A psicoterapia online tem vantagens e desvantagens como qualquer outra; porém como as desvantagens tem sido largamente discutidas, levantando todo tipo de polemica, gostaria de enfatizar algumas vantagens, que me surpreenderam, e me fizeram reavaliar meus próprios preconceitos, já que escrevo a partir do ponto de vista do cliente e do analista, visto que experimentei o processo, dentro dos dois papeis.

Algumas vantagens do atendimento online:

  1.  O cliente se sente protegido, podendo interromper a consulta com apenas um clique, caso o terapeuta demonstre algum tipo de preconceito ou prejulgamento sobre os fatos relatados;

  2. O cliente se sente confortável a expor segredos que poderiam levar muito mais tempo a serem expostos numa terapia tradicional, acelerando o processo analítico;

  3. Eventos externos não dificultam o comparecimento às sessões.

  4. A concentração exigida é intensa para ambas as partes;

  5. A opção de escolha do cliente é aumentada, possibilitando a escolha do analista por razões mais profundas do que a conveniência de localização e distancia;

  6. O terapeuta pode trabalhar com clientes de outras culturas e backgrounds, fora de sua zona de conforto;

  7. A terapia não precisa ser interrompida por viagens do terapeuta, quando o caso demanda maior atenção e menores intervalos entre cada sessão.

 

 

A terapia presencial obviamente nos permite utilizar várias técnicas terapêuticas, impraticáveis no atendimento online, tais como trabalho corporal e sand play. Porem se considerarmos que a análise propriamente dita dá-se no nível da relação terapeuta-cliente, e que esta relação pode ser transformadora, independentemente da presença física ou de cada um dos participantes, não podemos negar que a relação transferencial necessária ao processo terapêutico transcende o corpóreo, dado que a esfera psíquica ultrapassa as barreiras da física, e a transferência pode se iniciar mesmo através da leitura de um artigo ou de algum relato passado adiante por outrem.

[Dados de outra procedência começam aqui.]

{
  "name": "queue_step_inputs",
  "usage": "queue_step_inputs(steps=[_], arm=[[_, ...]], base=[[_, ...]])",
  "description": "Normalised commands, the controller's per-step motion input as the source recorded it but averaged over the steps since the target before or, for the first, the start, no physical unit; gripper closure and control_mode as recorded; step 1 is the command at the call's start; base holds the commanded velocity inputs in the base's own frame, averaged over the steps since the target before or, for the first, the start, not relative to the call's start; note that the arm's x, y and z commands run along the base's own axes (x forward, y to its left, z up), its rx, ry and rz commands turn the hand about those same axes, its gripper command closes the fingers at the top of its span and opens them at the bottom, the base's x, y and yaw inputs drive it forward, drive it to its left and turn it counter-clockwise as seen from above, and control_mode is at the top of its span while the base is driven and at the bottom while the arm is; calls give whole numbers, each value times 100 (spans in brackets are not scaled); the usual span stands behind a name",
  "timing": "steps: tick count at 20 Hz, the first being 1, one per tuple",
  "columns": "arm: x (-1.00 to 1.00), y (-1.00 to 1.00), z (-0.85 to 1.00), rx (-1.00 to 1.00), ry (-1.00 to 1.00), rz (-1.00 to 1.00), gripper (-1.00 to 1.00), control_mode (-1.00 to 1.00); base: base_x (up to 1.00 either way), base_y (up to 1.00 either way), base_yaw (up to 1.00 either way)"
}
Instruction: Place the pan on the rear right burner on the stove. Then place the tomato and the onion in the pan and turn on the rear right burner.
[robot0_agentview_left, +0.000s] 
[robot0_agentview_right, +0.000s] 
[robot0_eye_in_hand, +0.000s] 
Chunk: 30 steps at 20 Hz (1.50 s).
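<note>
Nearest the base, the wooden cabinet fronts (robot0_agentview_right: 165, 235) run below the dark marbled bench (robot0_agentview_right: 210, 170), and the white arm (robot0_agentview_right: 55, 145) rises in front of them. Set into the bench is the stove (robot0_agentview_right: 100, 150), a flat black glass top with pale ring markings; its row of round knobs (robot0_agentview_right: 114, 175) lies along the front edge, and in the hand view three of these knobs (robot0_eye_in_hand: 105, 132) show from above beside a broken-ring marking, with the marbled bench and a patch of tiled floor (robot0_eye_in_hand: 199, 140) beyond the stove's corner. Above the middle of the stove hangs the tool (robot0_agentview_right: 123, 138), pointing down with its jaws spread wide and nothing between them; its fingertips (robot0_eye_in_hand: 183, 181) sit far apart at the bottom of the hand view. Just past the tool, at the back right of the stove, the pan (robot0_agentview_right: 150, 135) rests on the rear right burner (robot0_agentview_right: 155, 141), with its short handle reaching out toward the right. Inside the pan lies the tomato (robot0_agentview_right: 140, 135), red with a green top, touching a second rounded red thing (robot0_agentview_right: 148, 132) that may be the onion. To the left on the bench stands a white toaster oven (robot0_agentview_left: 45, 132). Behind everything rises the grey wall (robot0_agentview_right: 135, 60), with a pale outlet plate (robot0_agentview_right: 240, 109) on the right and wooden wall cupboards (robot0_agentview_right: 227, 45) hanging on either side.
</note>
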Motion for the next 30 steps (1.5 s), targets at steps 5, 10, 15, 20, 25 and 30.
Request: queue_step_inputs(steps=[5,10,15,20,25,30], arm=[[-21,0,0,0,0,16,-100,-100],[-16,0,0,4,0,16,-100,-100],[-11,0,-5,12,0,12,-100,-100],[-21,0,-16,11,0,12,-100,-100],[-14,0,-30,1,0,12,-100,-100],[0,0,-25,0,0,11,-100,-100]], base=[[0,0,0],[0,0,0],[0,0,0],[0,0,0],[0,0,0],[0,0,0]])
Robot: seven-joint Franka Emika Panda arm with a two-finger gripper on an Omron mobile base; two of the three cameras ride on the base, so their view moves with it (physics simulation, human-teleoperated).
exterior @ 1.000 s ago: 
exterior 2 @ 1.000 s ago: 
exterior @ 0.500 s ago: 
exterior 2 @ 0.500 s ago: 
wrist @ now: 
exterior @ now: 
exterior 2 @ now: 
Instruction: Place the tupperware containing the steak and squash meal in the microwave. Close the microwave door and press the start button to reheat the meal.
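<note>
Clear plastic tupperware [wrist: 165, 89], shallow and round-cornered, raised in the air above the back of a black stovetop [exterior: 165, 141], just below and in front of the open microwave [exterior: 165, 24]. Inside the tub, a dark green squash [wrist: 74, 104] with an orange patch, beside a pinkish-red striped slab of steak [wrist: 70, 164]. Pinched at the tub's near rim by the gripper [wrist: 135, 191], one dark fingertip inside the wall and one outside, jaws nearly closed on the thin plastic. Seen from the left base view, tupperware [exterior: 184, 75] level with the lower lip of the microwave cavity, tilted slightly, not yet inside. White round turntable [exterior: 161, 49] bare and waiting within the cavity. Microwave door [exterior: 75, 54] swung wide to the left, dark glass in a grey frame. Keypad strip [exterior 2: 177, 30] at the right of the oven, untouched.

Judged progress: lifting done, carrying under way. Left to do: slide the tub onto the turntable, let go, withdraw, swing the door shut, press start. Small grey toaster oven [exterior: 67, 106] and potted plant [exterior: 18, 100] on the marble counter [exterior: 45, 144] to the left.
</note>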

Vivemos em uma sociedade em constante transformação, a internet transformou nossas vidas e percepção de mundo de uma maneira irreversível, podemos negar isto é fingir que nada mudou, ou encarar o fato consumado de que nada será como antes, e construir novas formas eficazes de lidar com esta profunda transformação social que estamos vivendo.

 

[1] CERN – ‘Conseil Europeen pour la Recherche Nucleaire’, or European Council for Nuclear Research. The World Wide Web was invented at CERN in 1989 by British scientist Tim Berners-Lee.